Oui, je trouve que c'est une des qualités du film. On ne doute absolument pas de la filiation, et on ne sait pas par quoi ça passe. Peut-être que physiquement, il y a un air et notre complicité est évidente. On s'est rencontrés sur Les choses humaines (2021), je ne jouais pas avec lui, je le dirigeais. Et en fait, Pierre Arditi, c'est quelqu'un, quand je l'ai rencontré, il y a des gens comme ça, vous ne savez pas pourquoi, mais vous avez l'impression de les connaître depuis toujours. Ça veut dire que, à la minute où j'ai rencontré Pierre, on se parlait comme si on se connaissait depuis 30 ans.

C'est un conte de fée, cette vie dans le cinéma pour vous ? Vous qui rêviez, enfant, de devenir acteur.

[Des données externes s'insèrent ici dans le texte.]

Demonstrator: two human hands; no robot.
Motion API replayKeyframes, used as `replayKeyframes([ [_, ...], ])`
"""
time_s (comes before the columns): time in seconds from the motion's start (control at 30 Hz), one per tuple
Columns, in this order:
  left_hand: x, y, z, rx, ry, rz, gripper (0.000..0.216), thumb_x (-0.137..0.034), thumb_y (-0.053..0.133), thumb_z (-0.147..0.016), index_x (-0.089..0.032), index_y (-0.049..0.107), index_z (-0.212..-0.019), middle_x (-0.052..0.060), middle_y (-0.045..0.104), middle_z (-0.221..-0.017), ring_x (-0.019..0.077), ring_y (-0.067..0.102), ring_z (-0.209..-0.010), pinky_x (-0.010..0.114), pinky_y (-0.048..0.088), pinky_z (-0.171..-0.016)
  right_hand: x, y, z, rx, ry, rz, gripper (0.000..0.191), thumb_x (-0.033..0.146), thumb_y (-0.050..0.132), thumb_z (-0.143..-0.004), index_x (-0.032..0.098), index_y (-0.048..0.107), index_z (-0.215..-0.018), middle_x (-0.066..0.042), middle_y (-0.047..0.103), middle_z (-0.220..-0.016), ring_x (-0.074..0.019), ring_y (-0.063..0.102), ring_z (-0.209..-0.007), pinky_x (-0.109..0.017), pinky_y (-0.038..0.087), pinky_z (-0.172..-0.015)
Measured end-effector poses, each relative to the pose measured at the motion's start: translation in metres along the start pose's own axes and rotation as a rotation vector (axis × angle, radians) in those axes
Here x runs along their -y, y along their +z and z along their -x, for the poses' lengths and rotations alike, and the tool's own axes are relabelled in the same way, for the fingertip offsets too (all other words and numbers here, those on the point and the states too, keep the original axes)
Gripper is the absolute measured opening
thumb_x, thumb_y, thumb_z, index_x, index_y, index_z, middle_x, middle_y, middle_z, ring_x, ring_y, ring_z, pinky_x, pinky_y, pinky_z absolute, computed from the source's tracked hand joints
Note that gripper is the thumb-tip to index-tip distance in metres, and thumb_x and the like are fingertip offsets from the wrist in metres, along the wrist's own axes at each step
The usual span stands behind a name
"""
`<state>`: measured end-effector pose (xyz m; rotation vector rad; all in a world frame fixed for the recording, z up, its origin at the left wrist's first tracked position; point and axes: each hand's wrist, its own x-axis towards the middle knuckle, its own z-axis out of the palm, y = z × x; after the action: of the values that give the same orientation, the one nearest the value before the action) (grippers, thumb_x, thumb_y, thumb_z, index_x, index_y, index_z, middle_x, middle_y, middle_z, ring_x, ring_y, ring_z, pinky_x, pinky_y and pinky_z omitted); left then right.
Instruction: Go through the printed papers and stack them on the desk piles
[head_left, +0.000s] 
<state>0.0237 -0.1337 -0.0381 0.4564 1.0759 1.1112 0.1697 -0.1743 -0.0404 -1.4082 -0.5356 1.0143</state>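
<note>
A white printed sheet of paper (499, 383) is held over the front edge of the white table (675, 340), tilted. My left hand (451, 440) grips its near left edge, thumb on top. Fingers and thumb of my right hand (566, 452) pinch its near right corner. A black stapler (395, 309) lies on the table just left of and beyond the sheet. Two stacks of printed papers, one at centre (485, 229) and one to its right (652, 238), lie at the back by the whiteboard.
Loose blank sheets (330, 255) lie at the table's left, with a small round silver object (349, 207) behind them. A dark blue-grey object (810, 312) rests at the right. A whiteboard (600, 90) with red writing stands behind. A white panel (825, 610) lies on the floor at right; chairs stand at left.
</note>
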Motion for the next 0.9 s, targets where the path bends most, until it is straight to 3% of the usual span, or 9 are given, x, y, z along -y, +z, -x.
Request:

En fait, oui. Je dis "en fait" parce que c'est un métier qui ne vous rend pas que heureux, parce que c'est plein de frustrations, d'échecs, de déceptions. L'échec de mon dernier film m'a beaucoup affecté. Mais au bout du compte, quand je vois d'où je viens, je me dis que j'ai la chance de voyager, de tourner Maestro(s) et d'avoir 50 musiciens sublimes devant moi, de découvrir des mondes différents. Évidemment que ce métier vous apporte énormément de choses. Donc, malgré les frustrations et malgré les moments qui vous mettent un peu en colère, malgré tout, vous réalisez que vous faites un métier extraordinaire et que vous avez beaucoup de chance.

Pour terminer, vous êtes chef d'orchestre, votre père l'est aussi dans ce film. J'ai l'impression que vous avez toujours été votre propre chef d'orchestre, c'est-à-dire que personne n'a jamais réussi à vous imposer des choses, que vous avez toujours gardé cet esprit libre.

Déjà, quand on fait ce métier, c'est pour justement essayer de faire les choses qu'on a envie de faire. D'ailleurs, c'est pour ça aussi que je suis passé à la mise en scène. Très vite, je me suis rendu compte que j'étais dans le regard de quelqu'un d'autre et que parfois, je n'étais pas d'accord avec lui. Et c'est ça qui m'a poussé à faire mes propres films. Je me suis dit au moins, si ça ne me plaît pas, c'est de ma faute et je pourrais pas dire : quel con ce gars qui a mal fait les choses.